Com a última moeda de prata nas mãos, He Chi ponderou e respondeu internamente: “Sim, pago. Como faço o contato?”
“Siga as instruções do sistema.”
Margarida, aflita ao lado, observava o olhar perdido de He Chi, quase indo tocá-lo quando viu que ele de repente recobrou a vivacidade no olhar.
“Margarida, nesta casa há telefone? Viu algum ao entrar?”, perguntou He Chi, sério.
“Bem… sim, no quarto principal. Mas está quebrado…”
“É o suficiente! Espere por mim, já volto!” He Chi correu em disparada para o dormitório.
Lá, abriu e trancou a porta. Encontrou o antigo telefone de manivela — inutilizável, com o fio cortado. Ainda assim, He Chi pegou o fone e encostou-o ao ouvido.
“Por favor, que funcione”, sussurrou, “Quero falar com o senhor Constantino.”
Para seu espanto, ouviu o tom de chamada, mesmo sem fio, e logo a voz grave e calma de Constantino soou: “He, onde você foi? Quando voltei à casa, você já não estava.
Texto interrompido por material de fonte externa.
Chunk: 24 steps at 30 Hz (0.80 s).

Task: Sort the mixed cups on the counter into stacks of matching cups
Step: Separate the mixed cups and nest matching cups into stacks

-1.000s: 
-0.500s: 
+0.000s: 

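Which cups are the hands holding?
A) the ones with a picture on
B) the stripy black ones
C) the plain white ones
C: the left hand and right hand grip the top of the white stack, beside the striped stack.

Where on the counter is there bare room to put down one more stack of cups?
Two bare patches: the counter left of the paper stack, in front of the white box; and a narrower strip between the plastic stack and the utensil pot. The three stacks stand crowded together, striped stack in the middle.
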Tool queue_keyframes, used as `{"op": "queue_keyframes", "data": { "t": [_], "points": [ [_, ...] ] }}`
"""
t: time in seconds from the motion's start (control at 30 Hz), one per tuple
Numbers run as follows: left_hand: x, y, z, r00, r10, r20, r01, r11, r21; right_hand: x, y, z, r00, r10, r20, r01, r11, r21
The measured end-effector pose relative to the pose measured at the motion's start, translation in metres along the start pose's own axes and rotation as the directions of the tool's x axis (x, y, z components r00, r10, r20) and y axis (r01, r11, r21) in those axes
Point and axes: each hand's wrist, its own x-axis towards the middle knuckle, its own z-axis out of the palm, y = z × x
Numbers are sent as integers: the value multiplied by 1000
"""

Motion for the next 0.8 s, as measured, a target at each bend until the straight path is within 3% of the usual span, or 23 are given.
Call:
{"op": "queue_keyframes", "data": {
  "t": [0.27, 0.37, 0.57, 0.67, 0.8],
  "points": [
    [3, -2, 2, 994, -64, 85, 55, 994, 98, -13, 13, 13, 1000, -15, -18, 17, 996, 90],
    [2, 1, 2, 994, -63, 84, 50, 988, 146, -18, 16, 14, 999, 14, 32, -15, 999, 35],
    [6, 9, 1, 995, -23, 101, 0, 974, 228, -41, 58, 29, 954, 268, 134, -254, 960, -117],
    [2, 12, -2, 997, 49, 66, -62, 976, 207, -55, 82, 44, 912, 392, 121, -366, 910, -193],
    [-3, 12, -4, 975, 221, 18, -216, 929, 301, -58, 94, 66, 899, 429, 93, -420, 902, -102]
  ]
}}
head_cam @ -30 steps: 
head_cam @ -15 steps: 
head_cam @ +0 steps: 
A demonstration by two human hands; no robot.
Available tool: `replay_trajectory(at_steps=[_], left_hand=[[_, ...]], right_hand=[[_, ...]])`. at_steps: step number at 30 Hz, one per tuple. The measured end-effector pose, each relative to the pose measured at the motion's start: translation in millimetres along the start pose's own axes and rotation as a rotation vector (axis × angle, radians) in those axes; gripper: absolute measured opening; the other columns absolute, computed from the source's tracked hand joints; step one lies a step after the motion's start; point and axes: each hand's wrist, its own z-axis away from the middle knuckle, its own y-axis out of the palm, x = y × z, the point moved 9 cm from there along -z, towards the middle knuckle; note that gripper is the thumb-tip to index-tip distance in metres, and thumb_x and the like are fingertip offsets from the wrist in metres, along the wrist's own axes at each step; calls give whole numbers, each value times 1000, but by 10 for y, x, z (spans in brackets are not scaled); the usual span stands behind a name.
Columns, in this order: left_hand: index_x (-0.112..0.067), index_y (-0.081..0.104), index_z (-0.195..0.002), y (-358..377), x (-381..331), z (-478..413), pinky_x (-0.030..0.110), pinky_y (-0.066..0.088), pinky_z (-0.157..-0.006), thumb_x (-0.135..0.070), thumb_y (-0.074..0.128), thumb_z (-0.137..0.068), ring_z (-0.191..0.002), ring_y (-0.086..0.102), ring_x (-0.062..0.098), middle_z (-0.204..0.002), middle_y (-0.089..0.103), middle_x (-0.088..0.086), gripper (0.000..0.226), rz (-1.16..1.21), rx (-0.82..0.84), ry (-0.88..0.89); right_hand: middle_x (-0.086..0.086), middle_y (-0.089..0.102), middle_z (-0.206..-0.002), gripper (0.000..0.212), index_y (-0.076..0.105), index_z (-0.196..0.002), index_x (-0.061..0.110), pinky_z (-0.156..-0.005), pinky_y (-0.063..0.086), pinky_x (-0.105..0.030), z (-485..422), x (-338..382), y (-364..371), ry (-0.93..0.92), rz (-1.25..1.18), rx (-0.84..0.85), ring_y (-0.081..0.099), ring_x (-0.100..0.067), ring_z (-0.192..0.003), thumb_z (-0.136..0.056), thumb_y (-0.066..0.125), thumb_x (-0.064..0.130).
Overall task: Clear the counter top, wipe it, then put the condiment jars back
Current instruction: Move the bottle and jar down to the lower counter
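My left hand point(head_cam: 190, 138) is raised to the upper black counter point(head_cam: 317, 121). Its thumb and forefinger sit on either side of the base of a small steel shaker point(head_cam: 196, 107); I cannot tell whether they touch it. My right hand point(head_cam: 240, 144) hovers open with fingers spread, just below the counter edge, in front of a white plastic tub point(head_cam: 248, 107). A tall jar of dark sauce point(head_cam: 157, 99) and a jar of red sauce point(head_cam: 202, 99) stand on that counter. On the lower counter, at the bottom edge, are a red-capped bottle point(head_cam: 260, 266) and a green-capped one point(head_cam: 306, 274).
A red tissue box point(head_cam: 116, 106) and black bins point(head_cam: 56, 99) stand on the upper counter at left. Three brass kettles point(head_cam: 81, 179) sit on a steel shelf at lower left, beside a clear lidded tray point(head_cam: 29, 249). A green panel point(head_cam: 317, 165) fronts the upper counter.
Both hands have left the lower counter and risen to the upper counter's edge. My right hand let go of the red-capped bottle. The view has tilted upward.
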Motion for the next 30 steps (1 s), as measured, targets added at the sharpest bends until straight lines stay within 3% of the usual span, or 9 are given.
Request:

Lisa queria ir procurá-lo.”
“Senhor, depois explico. Preciso salvar uma ferida grave agora.”
“Onde está? Posso ir até aí.”
“Desculpe, senhor, talvez não dê tempo. Explico melhor depois. Pode me orientar sobre o que fazer?”
“Por telefone?”
“Sim, por telefone. A situação é a seguinte…” He Chi descreveu brevemente o quadro de Cristina.
“Entendo”, respondeu Constantino após breve reflexão. “Se realmente não há tempo, pode arriscar. Anote: primeiro, observe se os fragmentos apresentam fissuras, o sangue ao redor do corte…”
He Chi anotou mentalmente cada detalhe.
“Obrigado, senhor! Depois explico tudo!”, despediu-se, largou o fone e correu de volta ao improvisado centro cirúrgico.
“Pronto, preciso da colaboração de todos. Agora sei o que fazer.” A confiança havia retornado à voz de He Chi.